Une trouée lumineuse dans un ciel noir : vendredi, le Français Hugo Gaston, 20 ans, s’est joué à la fois du Suisse Stan Wawrinka (2-6, 6-3, 6-3, 4-6, 6-0) et de la jauge réduite (1 000 spectateurs par jour maximum, coronavirus oblige) pour rallier les huitièmes de finale, divine surprise dans un horizon tricolore bouché puisque le Toulousain sera le seul Tricolore du tableau masculin à atteindre ce stade.

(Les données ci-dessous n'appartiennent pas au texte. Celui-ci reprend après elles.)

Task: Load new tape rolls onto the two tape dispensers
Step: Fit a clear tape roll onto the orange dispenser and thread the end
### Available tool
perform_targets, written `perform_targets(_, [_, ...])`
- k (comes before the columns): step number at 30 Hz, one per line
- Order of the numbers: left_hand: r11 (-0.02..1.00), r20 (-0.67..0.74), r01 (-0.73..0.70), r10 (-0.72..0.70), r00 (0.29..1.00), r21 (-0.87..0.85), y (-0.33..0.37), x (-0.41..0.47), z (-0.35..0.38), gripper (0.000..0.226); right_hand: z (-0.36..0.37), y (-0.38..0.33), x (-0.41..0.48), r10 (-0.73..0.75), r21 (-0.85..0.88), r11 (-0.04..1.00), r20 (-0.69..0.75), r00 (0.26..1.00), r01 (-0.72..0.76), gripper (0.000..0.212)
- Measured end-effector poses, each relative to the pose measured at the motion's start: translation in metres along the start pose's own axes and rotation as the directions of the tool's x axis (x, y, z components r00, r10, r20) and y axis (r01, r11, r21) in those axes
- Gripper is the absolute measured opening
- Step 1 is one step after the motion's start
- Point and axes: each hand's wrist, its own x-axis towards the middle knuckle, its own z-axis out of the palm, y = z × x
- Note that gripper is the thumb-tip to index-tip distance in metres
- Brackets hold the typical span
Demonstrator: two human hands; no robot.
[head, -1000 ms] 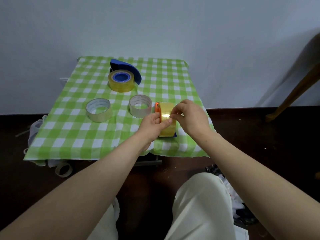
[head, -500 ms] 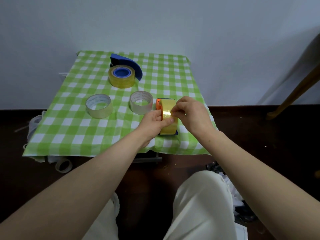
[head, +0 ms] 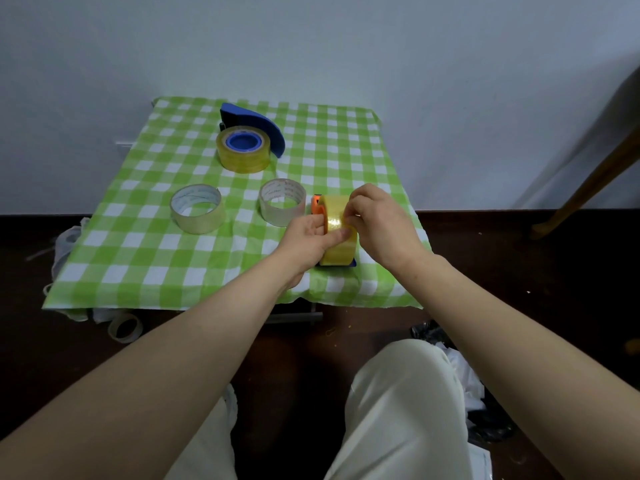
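One roll (head: 340,251) (upright), left hand (head: 308,237), right hand (head: 381,224) gripping

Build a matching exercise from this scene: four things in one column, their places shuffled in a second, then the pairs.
1 blue dispenser
2 upright yellow roll
3 left clear roll
4 stray roll

A on the floor
B held by left hand and right hand
C far end of the cloth
D leftmost on the cloth

Pairs: 1-C, 2-B, 3-D, 4-A

Front-left cloth (head: 138,268) open — left roll (head: 196,209), middle roll (head: 282,201) behind.
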Motion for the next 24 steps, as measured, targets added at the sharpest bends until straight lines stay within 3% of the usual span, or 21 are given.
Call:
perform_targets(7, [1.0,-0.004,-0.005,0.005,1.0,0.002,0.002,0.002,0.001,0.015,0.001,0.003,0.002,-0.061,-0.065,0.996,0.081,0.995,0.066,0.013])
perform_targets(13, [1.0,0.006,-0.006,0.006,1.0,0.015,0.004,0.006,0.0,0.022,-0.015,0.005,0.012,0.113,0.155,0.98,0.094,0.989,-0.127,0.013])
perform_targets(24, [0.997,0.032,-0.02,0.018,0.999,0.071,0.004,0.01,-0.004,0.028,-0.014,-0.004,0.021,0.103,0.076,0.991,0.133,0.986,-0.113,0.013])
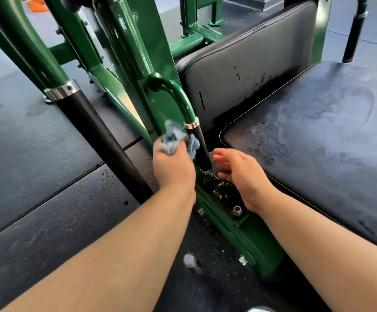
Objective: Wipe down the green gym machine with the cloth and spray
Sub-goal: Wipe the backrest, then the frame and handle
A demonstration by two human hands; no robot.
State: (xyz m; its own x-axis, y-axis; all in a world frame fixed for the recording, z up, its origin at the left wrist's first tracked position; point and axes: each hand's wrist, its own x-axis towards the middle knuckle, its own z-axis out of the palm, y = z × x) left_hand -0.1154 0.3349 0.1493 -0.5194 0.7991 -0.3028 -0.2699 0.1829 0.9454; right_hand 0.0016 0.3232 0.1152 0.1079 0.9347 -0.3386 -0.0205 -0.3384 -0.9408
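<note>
The green gym machine [142, 55] fills the upper middle, with a curved green handle [180, 95] ending in a black grip [202, 149]. My left hand [174, 167] grips a crumpled blue and white cloth [175, 138], held against the frame just left of that grip. My right hand [239, 174] hovers empty with fingers spread, just right of the grip and above the bolted green base rail [239, 235]. No spray bottle is in view.
A black padded backrest [250, 64] and a damp black seat pad [318, 131] lie to the right. A long black-sleeved bar [99, 140] slants across the left. Dark rubber floor tiles [36, 176] cover the ground; a small round silver object [189, 260] sits between my forearms.
</note>
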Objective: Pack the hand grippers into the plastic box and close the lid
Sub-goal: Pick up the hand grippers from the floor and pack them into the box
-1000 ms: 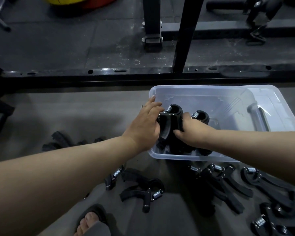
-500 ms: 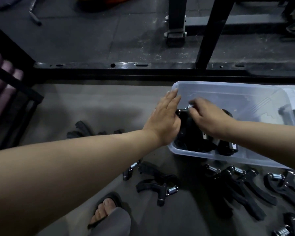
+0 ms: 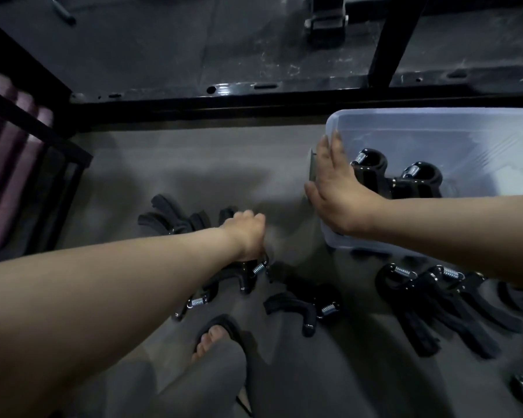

La jauge réduite : sur le Suzanne-Lenglen, Gaston a créé de par son jeu tout en facétie – amorties en pagaille, changement de rythme, accélérations brutales alors que d'autres options semblaient autrement évidentes – une ambiance du tonnerre, signe d'un état de fait que l'on soupçonnait depuis le départ : c'est ce qui se passe sur le court qui donne la note, 500 personnes emballées par ce qu'elles voient peuvent faire du bruit comme 2 000. Gaston les a du reste remerciées juste après la balle de match au micro de France Télévision : «C'est beau ce qui se passe ici. Merci d'être venus, vous êtes super. C'est grâce à vous… Je ne pensais pas forcément gagner, j'ai joué mon jeu… merci à vous.» Son jeu : faire bouger l'actuel numéro 17 mondial, faire en sorte que celui-ci fasse à un moment du match ses 35 ans. L'affaire a été passionnante à suivre.
Variété de coups
D’abord impressionné, le médaillé d’or des Jeux olympiques de la jeunesse (en 2018) est rentré dans la partie dans la deuxième manche, ramenant dans le court toutes les balles qui lui était possible de ramener et poussant ainsi le Suisse à frapper toujours plus fort, l’emmenant dans des zones où le risque de sortir la balle était élevé. De fait : 74 fautes directes à 41, la partie s’est jouée là, mais encore fallait-il avoir les jambes pour aller chercher les frappes lourdes de l’ex-vainqueur du tournoi, en 2015. Deuxième clé : les amorties lâchées à tout bout de champ par Gaston, mettant en exergue une faiblesse (relative, mais réelle à l’échelle des tout premiers mondiaux) de son adversaire, à savoir ses difficultés dans le jeu quand il doit avancer.
Sans compter la fatigue qui est allée avec ces incessants allers-retours. Wawrinka a donc fini fourbu, lâchant ses coups de plus en plus aveuglement sans jamais toucher un Gaston qui semblait lui tourner autour. Hors du court, le Toulousain est un taiseux : depuis le début de la quinzaine, ses conférences de presse sont plutôt fastidieuses, ce qui contraste avec son jeu pétillant. Il s'était tout de même félicité mercredi de sa transition entre les tournois juniors et professionnels, expliquant que la variété de ses propres coups lui offrait des solutions permettant d'amortir le choc entre le monde des enfants et celui, au combien âpre et difficile, du circuit senior. Il va être servi dimanche : l'Autrichien Dominic Thiem, quatre fois finaliste en Grand Chelem (deux fois Porte d'Auteuil) et récent vainqueur de l'US Open, est en vue. Gaston n'a pas fini de courir. En même temps, il adore ça.